Task brief: If a line in the data has the string "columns", please show it.

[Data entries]
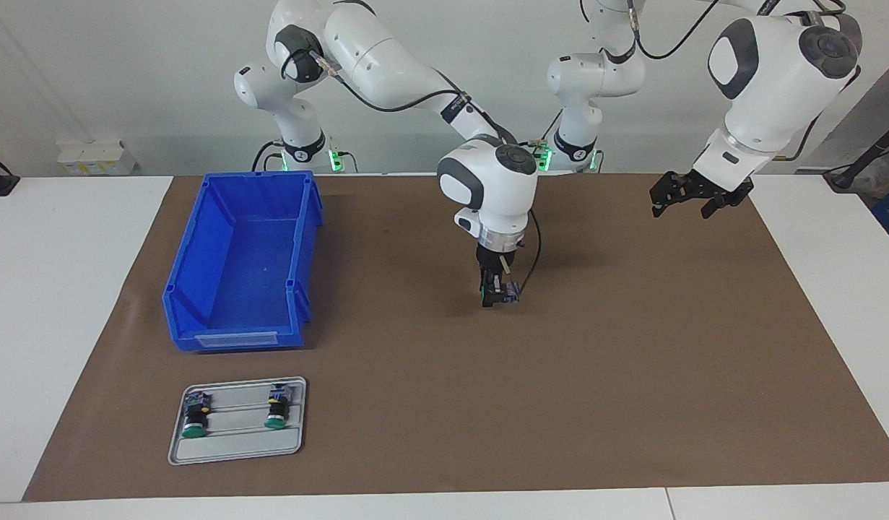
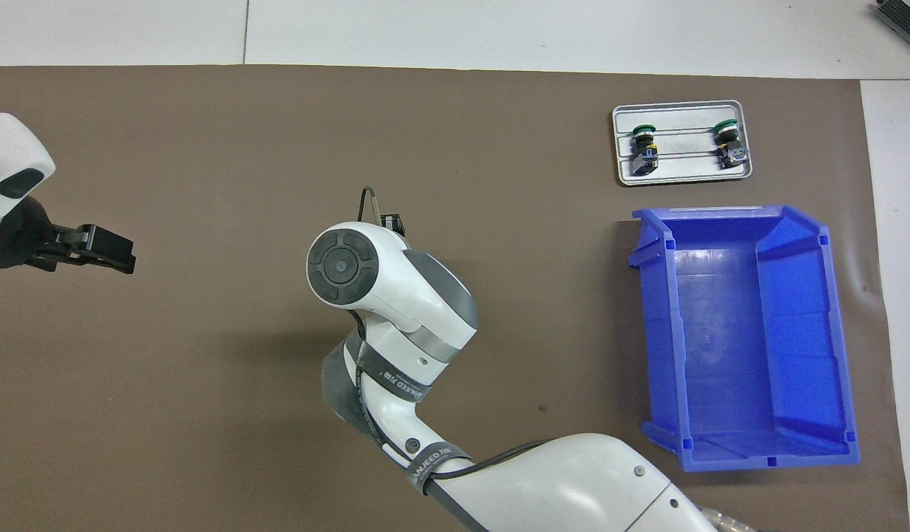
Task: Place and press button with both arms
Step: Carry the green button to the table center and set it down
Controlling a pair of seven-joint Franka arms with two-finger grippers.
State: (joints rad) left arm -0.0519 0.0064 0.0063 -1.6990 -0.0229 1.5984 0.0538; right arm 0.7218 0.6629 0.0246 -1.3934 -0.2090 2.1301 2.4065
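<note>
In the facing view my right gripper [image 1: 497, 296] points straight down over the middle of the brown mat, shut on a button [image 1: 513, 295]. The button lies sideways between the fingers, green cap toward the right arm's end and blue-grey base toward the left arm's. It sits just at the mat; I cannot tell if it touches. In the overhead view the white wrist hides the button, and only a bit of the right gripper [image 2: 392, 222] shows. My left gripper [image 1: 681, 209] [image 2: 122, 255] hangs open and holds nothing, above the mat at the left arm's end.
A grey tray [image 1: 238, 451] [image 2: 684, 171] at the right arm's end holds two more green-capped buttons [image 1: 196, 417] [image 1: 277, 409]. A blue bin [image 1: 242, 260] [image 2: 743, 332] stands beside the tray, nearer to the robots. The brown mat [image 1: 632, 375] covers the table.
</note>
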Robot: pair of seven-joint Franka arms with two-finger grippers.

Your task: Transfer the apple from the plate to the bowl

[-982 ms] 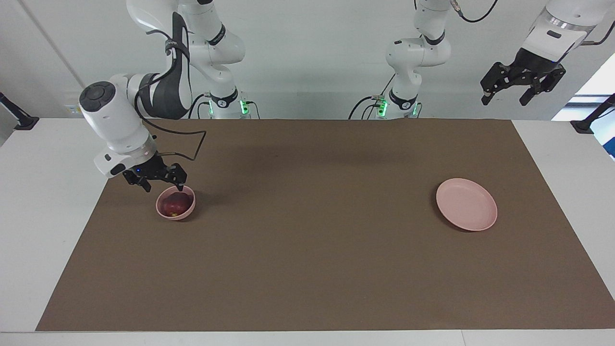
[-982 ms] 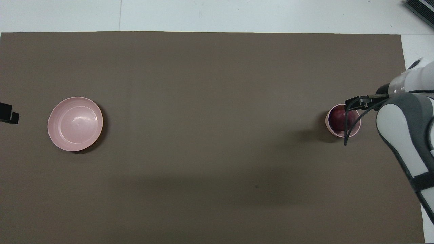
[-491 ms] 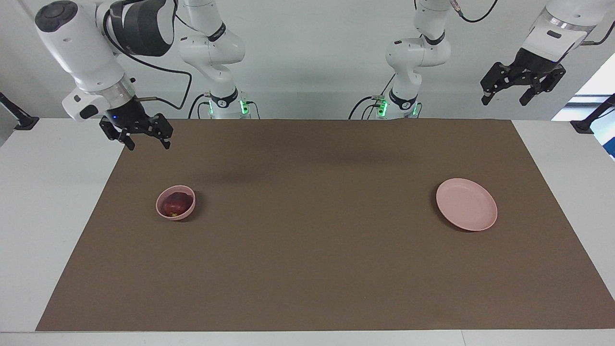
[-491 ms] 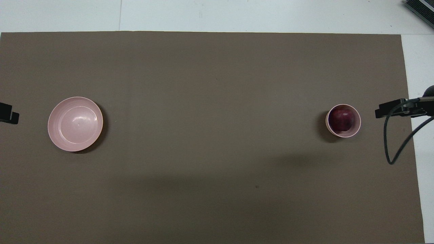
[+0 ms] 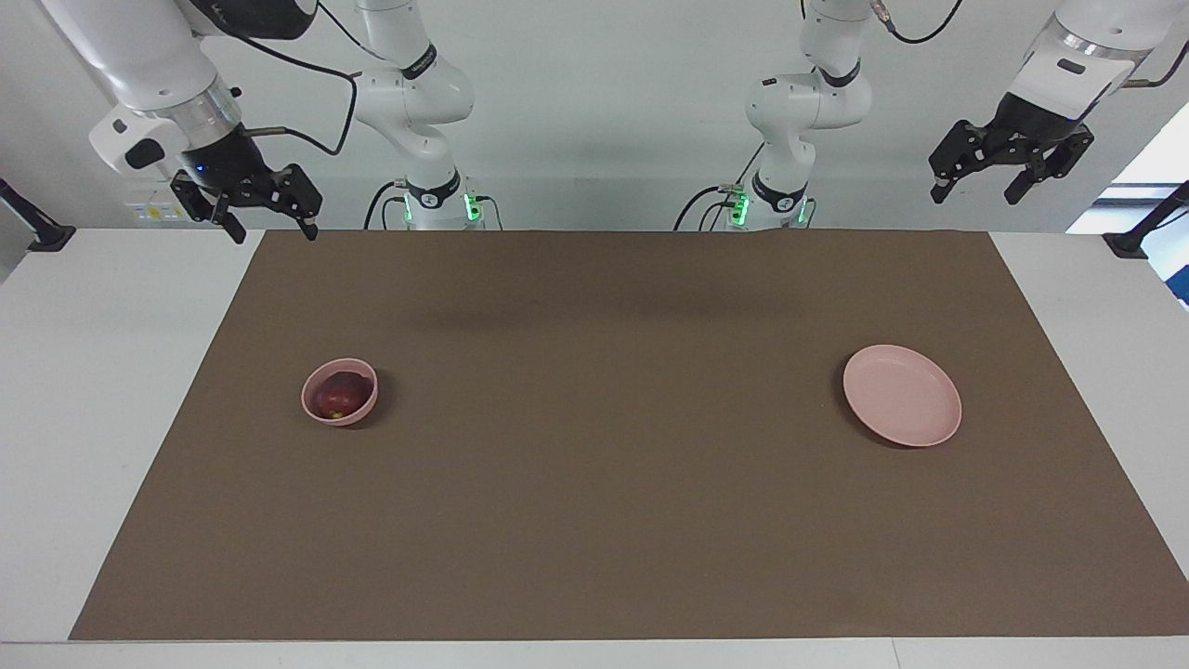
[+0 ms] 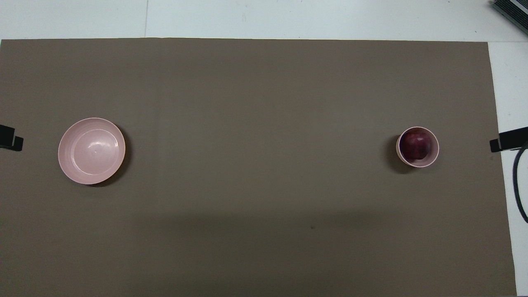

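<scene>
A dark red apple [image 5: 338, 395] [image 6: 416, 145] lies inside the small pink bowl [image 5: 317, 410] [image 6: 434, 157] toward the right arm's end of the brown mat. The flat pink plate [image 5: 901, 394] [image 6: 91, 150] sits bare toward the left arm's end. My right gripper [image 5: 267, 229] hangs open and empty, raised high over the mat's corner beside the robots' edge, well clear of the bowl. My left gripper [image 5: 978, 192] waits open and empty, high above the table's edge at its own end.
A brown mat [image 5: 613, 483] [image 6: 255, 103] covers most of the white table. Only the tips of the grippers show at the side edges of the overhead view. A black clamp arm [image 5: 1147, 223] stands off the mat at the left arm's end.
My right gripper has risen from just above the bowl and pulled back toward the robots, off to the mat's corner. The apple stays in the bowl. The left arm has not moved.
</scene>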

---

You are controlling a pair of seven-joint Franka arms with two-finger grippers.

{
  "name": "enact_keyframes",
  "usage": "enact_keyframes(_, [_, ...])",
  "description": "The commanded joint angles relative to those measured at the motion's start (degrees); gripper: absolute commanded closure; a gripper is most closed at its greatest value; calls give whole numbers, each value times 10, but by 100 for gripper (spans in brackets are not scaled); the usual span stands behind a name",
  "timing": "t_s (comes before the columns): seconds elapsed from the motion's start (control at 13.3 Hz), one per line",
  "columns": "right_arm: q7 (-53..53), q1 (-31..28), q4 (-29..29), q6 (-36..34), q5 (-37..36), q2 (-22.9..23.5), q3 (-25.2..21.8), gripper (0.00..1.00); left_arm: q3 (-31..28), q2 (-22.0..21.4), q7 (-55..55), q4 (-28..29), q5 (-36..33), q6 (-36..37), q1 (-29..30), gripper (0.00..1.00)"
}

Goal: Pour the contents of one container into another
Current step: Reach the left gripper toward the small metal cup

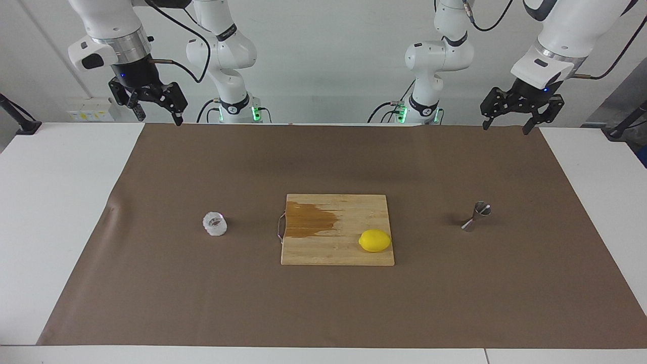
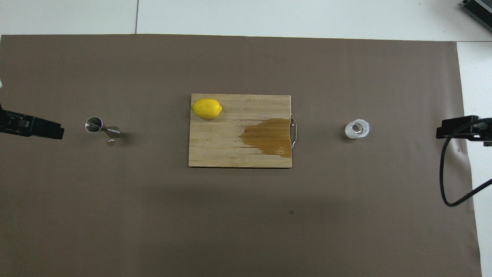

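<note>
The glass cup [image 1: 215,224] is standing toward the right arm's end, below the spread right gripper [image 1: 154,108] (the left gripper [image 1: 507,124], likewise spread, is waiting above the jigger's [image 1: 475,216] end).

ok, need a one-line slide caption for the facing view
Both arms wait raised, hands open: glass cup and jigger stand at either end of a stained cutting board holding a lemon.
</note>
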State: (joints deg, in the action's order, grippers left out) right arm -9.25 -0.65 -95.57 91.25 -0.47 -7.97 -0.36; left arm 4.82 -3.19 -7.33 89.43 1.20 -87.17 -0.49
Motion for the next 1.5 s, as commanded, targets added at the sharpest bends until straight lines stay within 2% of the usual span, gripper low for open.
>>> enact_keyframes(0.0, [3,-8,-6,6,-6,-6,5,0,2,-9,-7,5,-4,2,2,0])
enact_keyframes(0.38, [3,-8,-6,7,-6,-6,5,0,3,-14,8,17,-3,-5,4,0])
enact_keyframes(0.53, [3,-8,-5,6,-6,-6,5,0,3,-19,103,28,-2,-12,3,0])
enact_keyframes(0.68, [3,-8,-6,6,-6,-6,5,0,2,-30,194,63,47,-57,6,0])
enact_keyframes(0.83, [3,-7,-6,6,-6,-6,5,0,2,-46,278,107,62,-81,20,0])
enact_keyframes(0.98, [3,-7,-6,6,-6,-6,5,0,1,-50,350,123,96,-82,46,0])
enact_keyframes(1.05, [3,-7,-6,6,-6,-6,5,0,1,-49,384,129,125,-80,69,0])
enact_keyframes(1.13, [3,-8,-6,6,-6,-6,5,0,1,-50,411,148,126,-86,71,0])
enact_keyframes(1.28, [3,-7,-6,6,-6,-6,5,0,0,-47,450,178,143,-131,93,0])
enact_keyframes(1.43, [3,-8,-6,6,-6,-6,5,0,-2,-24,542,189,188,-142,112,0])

Output below:
  "timing": "t_s (comes before the columns): seconds elapsed from the motion's start (control at 13.3 Hz), one per line",
  "columns": "right_arm: q7 (-53..53), q1 (-31..28), q4 (-29..29), q6 (-36..34), q5 (-37..36), q2 (-22.9..23.5), q3 (-25.2..21.8), gripper (0.00..1.00); left_arm: q3 (-31..28), q2 (-22.0..21.4), q7 (-55..55), q4 (-28..29), q5 (-36..33), q6 (-36..37), q1 (-29..30), gripper (0.00..1.00)"

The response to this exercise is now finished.